Junto a esta pérdida de valor económico, la revolución anticonceptiva del siglo XX trajo nuevas oportunidades para que las mujeres accedieran a profesiones sin renunciar al matrimonio. Desde el punto de vista del cálculo de tener hijos, significó que el coste de oportunidad de tener hijos aumentó rápidamente, tanto en términos de ingresos no percibidos, como en términos de la reputación y la satisfacción que conlleva (algún) trabajo fuera del hogar. Sabemos que la píldora tuvo un impacto causal y negativo en la fertilidad conyugal.

En conjunto, llevamos unos 150 años de disminución de la racionalidad económica para tener hijos, para la unidad doméstica. Ahora bien, las razones económicas no son las únicas para tener hijos, aunque muchos de nosotros hacemos lo correcto cuando aún no somos tan virtuosos (¡sobre todo cuando somos jóvenes!) sólo porque la lógica es ineludible. ¿Para qué trabajar? ¿Para adquirir las virtudes del trabajo? ¿Por ese noble propósito? No, la mayoría de la gente busca un trabajo porque tiene que hacerlo. Más tarde, gracias a nuestra laboriosidad, a la reflexión y a la gracia, podemos descubrir las recompensas intrínsecas del trabajo.

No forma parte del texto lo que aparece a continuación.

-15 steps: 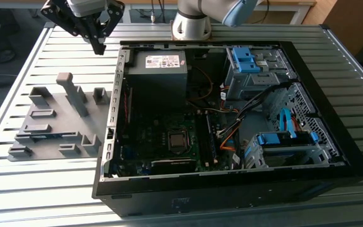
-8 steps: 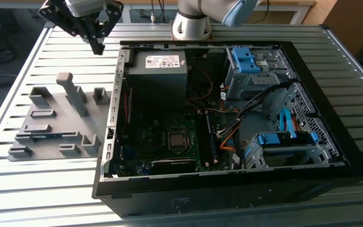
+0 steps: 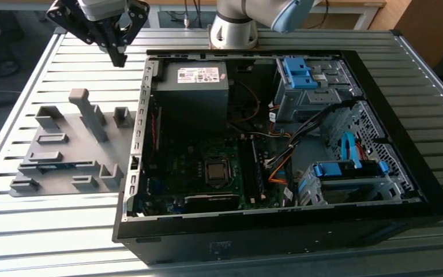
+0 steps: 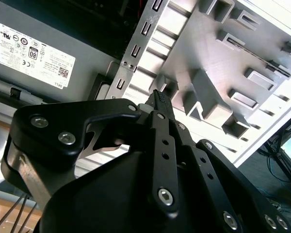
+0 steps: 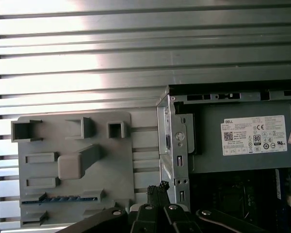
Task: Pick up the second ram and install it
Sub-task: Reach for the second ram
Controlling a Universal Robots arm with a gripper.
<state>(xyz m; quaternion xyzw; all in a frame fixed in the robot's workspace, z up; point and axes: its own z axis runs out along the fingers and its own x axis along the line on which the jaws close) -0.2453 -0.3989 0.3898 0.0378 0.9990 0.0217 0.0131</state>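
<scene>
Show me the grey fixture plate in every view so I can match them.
Exterior view: the grey fixture plate lies on the slatted table, at the exterior view's left of the computer case.
First wrist view: it lies beside the case, beyond the claw.
Second wrist view: it lies beyond the claw's tip.
Shared landmark: the power supply's white label.
</scene>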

Así que, yendo a lo esencial, yo veo el descenso de las tasas de natalidad como una historia sobre la erosión del valor económico a través de la industrialización, la escolarización no doméstica y los planes de pensiones socializados, y el aumento de los costes de oportunidad para las mujeres. En resumen: el valor bajó, el coste subió y la fecundidad disminuyó en ausencia de una razón no económica de peso para tener hijos. Así es como yo entiendo el que las mujeres con una intensa fe bíblica no hayan entrado en esta dinámica: tienen una razón de peso que supera los nuevos cálculos para optar por la maternidad.

–¿Hay algo que te sorprendiera realmente al escribir este libro?

–¡Sí! Tantas cosas... compartiré sólo una aquí. Fue el descubrimiento de que mujeres de tradiciones religiosas muy diversas (judías, mormonas, católicas, evangélicas, baptistas) habían llegado a «razones del corazón» comunes para tener hijos confiando en la providencia de Dios todopoderoso. Estas mujeres tenían diferentes credos y diferentes creencias sobre el control de la natalidad. Lo que las unía era una actitud de fondo: los hijos son bendiciones y Dios recompensa nuestros sacrificios con una retribución sin igual.